McCullers won’t sniff 200 innings this year after never throwing more than 125 in a season to date, but his innings should be high impact, so when he does toe the rubber expect a lot of strikeouts with a very good ERA and WHIP. If he can improve his control (he has 14 strikeouts to two walks in eight innings this spring), he will be a breakout stud that can be had in the 14th round of your draft.

Robbie Ray (ARI)

A lanky lefty strikeout machine on the Diamondbacks. No it’s not the Big Unit, but 25-year-old Robbie Ray. Like Aaron Nola, his baseball card stats looked awful last year, with a 4.90 ERA and 8-15 record. He is currently ranked as a late-round flier in fantasy drafts because of it, but that is a mistake. Ray was in the top 10 in baseball in some extremely vital categories.

2016 K/9 Strikeouts x-FIP
Totals 11.25 218 3.45
MLB Rank 2nd 10th 8th

 
Ray was second only to the late Jose Fernandez in K/9, one of twelve pitchers with more than 200 strikeouts, the eighth best x-FIP in the sport, and he is going in the 19th round of standard drafts.
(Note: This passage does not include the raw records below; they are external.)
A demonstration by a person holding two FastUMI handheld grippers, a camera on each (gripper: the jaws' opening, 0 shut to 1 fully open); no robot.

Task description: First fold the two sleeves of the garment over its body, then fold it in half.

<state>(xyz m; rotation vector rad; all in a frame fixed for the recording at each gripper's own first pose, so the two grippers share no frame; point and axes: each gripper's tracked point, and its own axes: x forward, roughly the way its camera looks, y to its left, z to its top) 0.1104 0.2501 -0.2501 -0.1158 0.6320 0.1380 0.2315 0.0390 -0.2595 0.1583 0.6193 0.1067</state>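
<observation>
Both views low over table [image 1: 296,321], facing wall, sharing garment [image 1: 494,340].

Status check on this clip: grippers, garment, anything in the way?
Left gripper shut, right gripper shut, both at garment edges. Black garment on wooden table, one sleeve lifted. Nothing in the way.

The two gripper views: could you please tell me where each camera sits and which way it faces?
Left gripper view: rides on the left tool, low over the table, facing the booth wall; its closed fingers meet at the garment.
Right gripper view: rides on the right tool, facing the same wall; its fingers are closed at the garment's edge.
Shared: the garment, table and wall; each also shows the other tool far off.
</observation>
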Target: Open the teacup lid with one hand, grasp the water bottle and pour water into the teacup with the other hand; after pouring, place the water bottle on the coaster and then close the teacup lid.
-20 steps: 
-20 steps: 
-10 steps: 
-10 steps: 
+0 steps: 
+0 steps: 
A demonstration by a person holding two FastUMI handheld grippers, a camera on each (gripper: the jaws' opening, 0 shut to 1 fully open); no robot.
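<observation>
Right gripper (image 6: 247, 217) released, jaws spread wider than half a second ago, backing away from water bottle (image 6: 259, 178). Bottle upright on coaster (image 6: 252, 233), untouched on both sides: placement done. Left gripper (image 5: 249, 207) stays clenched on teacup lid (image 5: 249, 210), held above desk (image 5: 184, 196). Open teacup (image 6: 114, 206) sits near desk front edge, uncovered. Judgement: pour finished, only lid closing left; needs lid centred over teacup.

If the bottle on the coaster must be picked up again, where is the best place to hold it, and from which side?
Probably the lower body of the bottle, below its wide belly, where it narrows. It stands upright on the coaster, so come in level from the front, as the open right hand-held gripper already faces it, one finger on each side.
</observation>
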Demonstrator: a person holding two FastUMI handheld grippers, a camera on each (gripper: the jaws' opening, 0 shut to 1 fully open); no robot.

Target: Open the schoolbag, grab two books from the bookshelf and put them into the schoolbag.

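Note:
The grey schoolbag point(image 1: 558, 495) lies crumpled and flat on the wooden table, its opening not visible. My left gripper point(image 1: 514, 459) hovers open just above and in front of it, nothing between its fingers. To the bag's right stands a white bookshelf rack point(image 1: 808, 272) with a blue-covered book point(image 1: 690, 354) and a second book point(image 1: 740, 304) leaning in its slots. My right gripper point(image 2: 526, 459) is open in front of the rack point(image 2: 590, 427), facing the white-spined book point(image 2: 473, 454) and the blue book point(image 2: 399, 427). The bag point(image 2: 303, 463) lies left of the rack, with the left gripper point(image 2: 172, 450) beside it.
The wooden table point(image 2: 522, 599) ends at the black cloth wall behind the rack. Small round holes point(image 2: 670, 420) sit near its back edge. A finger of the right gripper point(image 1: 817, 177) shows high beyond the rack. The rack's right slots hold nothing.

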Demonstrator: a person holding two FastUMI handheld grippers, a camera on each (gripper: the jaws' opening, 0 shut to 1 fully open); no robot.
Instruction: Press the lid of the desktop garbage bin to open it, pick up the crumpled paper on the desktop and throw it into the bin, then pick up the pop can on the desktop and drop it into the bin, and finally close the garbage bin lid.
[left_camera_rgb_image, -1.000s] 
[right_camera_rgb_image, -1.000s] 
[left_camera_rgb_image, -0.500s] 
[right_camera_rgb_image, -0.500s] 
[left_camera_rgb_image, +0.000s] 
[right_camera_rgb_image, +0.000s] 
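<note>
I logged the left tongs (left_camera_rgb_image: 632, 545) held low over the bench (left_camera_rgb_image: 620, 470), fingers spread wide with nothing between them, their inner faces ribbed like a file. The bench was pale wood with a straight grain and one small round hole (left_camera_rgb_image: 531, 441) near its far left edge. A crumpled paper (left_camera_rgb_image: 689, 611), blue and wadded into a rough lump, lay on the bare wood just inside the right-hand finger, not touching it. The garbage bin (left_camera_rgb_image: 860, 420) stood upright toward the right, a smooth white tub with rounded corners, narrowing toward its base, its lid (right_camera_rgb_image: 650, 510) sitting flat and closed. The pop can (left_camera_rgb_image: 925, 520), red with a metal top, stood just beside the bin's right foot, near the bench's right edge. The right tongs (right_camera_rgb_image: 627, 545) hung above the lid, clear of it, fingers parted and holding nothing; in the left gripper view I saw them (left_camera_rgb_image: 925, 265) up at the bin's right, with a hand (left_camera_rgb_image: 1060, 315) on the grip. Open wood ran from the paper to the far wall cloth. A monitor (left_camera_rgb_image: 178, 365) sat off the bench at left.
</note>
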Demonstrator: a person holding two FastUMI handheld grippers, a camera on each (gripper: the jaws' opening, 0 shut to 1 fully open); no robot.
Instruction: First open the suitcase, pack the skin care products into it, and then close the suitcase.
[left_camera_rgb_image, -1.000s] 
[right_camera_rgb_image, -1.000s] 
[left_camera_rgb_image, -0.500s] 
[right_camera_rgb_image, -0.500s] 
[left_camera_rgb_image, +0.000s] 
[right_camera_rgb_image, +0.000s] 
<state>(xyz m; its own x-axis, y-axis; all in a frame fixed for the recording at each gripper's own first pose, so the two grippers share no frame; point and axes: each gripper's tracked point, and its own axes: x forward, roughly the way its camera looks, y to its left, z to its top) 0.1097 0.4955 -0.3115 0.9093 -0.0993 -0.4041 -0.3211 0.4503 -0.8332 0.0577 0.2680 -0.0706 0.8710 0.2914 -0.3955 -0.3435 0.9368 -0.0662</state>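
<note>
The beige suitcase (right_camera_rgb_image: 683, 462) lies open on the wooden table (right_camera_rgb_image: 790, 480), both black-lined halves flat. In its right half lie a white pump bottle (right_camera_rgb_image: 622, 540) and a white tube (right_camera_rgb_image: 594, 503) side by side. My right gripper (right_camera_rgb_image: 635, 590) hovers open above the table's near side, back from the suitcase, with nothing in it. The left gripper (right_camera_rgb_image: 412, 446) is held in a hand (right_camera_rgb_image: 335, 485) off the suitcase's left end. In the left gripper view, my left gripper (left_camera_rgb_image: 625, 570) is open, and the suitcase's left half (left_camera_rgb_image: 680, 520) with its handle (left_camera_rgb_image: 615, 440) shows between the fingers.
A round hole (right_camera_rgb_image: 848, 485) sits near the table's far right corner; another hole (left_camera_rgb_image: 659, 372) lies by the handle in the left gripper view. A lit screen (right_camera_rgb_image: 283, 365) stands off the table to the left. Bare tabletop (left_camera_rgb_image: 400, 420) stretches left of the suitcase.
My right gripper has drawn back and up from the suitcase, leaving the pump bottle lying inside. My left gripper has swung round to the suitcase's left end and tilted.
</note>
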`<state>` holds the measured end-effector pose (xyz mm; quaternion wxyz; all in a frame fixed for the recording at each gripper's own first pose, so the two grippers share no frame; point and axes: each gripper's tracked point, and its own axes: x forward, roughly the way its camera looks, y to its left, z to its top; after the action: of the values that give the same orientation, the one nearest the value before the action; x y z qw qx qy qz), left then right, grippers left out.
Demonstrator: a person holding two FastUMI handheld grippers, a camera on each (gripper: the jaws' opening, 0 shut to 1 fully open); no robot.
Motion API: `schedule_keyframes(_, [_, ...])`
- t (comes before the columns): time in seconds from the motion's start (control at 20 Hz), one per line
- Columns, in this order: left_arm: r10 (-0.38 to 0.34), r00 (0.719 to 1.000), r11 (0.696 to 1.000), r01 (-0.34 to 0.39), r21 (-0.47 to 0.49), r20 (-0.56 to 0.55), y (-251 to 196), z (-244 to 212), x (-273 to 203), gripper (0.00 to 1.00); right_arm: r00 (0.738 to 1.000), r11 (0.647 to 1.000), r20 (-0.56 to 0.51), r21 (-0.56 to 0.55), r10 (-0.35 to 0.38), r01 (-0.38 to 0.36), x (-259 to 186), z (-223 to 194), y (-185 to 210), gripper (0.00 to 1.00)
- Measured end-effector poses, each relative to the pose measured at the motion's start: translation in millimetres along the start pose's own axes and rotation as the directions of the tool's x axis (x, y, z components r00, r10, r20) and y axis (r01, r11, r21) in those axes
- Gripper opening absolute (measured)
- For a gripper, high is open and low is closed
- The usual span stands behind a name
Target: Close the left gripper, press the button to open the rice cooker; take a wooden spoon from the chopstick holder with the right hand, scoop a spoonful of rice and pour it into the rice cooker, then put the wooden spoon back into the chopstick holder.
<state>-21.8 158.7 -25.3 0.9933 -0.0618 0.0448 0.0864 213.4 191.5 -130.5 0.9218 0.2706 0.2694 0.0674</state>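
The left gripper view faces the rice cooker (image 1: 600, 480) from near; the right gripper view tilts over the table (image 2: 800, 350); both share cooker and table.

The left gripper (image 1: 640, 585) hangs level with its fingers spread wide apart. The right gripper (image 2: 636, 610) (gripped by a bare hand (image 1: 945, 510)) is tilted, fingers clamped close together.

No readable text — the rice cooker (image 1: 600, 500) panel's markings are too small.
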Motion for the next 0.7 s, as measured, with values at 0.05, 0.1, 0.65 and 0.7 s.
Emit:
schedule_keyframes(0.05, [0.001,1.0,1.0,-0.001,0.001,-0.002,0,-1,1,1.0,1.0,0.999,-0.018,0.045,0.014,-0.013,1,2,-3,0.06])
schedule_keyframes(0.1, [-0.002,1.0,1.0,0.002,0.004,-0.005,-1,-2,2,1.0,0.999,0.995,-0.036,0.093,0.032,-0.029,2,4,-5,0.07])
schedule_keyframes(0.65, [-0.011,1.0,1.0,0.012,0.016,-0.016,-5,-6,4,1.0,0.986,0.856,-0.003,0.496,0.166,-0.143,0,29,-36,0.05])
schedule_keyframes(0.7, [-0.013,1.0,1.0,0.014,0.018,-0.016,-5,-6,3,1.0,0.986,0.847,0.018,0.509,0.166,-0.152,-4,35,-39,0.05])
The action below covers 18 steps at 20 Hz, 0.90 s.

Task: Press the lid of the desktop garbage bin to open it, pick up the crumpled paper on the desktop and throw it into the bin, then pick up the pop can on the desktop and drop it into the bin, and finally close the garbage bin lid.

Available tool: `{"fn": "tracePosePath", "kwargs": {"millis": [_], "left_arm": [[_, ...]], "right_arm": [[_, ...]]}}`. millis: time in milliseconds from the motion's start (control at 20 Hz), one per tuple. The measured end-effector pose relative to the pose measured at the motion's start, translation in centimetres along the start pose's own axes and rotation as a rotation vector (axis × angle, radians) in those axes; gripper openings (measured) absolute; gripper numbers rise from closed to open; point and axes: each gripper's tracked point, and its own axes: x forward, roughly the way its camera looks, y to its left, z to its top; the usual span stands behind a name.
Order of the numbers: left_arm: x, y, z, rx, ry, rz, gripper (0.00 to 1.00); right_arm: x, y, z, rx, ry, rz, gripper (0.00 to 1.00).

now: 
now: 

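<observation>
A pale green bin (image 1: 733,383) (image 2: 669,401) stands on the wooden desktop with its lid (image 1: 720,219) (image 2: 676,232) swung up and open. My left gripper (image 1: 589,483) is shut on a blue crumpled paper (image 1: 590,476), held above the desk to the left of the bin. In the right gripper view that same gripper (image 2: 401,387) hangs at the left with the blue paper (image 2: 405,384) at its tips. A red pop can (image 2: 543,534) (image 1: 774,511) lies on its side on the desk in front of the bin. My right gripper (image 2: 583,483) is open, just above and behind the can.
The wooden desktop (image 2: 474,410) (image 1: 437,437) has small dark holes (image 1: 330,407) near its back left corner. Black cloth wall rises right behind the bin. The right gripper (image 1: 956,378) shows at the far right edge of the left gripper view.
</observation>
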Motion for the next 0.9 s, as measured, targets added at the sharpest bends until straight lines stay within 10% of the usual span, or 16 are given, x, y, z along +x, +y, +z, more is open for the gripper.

This guy is on the verge of a big season. If he continues to develop his two-seam fastball and sinker and create more groundball contact, he will become one of the top pitchers in the National League within the next year or two. My top breakout candidate of the group, don’t sleep on Ray. In fact, reach for him on Draft Day, because the breakout is coming, and it’s coming now.

Statistics provided by Fangraphs.com and Baseball-Reference.com. ADP provided by FantasyPros.